>>>

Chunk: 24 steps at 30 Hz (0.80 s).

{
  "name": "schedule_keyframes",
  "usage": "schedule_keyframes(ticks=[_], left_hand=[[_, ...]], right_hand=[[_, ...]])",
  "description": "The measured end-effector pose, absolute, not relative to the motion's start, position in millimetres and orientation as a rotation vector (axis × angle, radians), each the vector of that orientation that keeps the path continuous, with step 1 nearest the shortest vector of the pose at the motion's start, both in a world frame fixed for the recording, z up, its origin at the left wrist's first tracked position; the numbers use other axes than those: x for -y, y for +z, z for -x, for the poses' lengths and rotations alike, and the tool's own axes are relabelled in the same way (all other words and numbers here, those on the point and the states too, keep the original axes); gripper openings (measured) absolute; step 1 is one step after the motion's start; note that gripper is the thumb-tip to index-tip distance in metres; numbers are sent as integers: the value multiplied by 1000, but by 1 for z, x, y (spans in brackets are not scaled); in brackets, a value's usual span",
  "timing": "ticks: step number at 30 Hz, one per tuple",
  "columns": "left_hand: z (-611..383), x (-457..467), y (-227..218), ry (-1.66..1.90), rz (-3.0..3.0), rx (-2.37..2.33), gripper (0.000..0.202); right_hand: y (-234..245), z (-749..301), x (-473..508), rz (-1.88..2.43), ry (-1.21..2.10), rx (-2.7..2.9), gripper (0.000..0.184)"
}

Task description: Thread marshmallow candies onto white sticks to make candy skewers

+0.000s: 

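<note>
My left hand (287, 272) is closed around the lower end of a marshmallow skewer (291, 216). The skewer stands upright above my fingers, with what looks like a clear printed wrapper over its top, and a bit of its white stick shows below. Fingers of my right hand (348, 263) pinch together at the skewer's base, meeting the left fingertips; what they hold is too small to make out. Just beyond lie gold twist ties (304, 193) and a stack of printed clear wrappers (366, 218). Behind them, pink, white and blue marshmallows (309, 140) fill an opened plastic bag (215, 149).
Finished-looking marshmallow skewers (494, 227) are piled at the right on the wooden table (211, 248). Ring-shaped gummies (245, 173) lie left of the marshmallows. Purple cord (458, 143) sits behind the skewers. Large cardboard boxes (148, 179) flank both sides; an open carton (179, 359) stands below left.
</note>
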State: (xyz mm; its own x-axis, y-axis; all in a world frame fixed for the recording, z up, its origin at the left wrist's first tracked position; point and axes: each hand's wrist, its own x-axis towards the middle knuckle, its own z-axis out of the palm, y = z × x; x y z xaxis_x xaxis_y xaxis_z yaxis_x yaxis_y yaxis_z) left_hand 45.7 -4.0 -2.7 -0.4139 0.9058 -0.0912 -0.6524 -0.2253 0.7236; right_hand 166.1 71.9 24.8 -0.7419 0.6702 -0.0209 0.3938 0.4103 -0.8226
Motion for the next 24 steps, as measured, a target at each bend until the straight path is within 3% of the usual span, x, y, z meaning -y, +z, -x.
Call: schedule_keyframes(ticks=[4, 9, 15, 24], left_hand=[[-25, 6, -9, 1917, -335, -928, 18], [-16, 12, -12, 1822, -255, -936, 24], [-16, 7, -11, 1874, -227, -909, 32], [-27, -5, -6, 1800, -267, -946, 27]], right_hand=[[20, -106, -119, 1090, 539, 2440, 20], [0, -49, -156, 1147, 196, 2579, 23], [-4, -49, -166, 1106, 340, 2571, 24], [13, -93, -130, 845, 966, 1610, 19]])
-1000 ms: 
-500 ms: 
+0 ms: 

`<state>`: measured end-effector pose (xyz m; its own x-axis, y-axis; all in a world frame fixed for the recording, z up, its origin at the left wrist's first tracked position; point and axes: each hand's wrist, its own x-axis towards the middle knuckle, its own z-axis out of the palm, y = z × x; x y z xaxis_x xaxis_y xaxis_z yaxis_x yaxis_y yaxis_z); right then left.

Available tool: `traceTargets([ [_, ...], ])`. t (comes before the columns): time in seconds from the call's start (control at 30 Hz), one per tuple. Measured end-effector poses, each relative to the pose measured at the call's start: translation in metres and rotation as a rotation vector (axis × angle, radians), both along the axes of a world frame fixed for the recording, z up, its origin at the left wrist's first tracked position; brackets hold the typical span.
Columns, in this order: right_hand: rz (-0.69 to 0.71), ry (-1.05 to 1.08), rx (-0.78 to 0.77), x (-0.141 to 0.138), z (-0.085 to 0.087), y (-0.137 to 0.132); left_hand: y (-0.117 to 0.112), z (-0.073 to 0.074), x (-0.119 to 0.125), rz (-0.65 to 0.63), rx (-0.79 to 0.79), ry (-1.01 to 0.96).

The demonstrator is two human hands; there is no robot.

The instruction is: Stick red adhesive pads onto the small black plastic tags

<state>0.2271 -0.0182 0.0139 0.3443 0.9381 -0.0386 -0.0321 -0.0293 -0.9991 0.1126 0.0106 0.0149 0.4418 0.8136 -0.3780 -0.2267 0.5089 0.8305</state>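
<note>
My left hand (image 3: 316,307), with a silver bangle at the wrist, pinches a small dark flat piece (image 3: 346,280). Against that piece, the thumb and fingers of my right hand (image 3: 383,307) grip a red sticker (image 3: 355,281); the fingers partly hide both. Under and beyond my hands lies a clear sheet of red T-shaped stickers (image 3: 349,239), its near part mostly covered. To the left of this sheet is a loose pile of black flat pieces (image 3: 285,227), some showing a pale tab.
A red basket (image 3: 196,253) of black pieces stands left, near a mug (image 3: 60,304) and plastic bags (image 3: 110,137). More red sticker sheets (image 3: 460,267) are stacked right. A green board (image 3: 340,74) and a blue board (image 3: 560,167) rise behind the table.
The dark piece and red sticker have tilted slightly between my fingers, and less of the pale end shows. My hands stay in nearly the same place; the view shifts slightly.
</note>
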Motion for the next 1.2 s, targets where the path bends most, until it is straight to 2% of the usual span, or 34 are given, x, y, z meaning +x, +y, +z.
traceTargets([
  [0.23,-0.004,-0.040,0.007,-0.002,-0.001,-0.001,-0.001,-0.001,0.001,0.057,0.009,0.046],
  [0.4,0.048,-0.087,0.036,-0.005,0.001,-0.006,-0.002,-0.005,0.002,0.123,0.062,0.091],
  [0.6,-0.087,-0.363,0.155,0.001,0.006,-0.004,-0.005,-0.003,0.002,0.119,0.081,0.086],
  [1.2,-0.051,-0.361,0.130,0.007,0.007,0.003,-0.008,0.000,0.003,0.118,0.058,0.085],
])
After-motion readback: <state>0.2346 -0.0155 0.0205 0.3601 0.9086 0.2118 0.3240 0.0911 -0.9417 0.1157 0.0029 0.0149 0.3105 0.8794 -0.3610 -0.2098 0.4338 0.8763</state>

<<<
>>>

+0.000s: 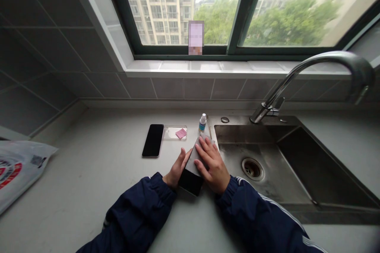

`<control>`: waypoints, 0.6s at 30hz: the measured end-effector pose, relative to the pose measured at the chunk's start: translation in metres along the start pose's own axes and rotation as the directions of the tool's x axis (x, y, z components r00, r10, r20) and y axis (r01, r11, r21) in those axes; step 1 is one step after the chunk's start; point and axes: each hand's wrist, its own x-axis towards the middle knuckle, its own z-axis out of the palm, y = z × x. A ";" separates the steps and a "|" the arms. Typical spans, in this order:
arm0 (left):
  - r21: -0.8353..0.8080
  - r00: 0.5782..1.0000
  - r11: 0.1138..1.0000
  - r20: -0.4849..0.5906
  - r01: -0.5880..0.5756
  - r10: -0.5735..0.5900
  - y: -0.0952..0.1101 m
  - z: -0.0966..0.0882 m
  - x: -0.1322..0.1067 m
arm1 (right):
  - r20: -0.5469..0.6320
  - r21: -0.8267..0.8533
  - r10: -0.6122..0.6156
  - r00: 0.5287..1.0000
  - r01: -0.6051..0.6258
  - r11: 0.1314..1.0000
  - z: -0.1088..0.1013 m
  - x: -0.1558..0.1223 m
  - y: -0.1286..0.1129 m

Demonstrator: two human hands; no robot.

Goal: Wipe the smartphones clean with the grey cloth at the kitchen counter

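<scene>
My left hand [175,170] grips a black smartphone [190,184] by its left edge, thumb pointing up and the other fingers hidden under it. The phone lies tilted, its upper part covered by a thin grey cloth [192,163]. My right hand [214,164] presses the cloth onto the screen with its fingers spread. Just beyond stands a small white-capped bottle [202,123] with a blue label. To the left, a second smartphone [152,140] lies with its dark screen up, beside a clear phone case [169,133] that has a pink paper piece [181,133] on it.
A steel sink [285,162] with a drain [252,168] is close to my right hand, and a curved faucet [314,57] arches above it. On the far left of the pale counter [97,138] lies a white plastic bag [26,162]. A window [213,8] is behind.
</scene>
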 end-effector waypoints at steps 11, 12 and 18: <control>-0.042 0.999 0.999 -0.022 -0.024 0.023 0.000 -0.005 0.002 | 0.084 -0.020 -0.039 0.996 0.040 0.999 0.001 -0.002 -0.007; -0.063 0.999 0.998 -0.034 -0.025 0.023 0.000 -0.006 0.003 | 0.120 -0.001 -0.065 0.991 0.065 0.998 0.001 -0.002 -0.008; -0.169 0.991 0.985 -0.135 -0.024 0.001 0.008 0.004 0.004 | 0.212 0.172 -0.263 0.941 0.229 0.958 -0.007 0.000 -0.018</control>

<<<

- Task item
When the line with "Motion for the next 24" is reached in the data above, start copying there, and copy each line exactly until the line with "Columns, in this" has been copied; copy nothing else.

- Answer to the problem
Motion for the next 24 steps, as measured, a target at each bend until the straight path is within 3% of the usual span, x, y, z meaning -y, +z, -x.
Call: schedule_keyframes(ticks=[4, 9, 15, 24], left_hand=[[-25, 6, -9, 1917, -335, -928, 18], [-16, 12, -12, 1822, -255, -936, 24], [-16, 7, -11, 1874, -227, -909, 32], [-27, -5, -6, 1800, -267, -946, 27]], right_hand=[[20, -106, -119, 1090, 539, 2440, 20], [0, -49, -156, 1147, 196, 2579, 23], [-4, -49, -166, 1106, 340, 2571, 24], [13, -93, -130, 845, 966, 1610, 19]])
-1000 ms: 
-500 ms: 
+0 ms: 

`<state>`: measured end-effector pose (xyz m; its own x-axis, y-axis; all in a world frame fixed for the recording, z up, its origin at the left wrist's first tracked position; point and axes: each hand's wrist, its own x-axis towards the middle knuckle, its own z-axis out of the palm, y = z × x; x y z xaxis_x xaxis_y xaxis_z yaxis_x yaxis_y yaxis_z); right then left.

Available tool: `traceTargets([ [_, ...], ])`. t (comes before the columns): time in seconds from the call's start (control at 30 Hz), one per tuple. Measured end-effector poses, each relative to the pose measured at the call's start: translation in metres and rotation as a rotation vector (axis × angle, radians), both along the axes of a world frame fixed for the recording, z up, its origin at the left wrist's first tracked position; brackets hold the typical span.
Columns, in this order: right_hand: rz (-0.69 to 0.71), ry (-1.05 to 1.08), rx (-0.78 to 0.77), x (-0.141 to 0.138), z (-0.085 to 0.087), y (-0.137 to 0.132); left_hand: y (-0.117 to 0.112), z (-0.073 to 0.074), x (-0.119 to 0.125), rz (-0.65 to 0.63), rx (-0.79 to 0.79), ry (-1.01 to 0.96).

Nothing else is needed for this exercise.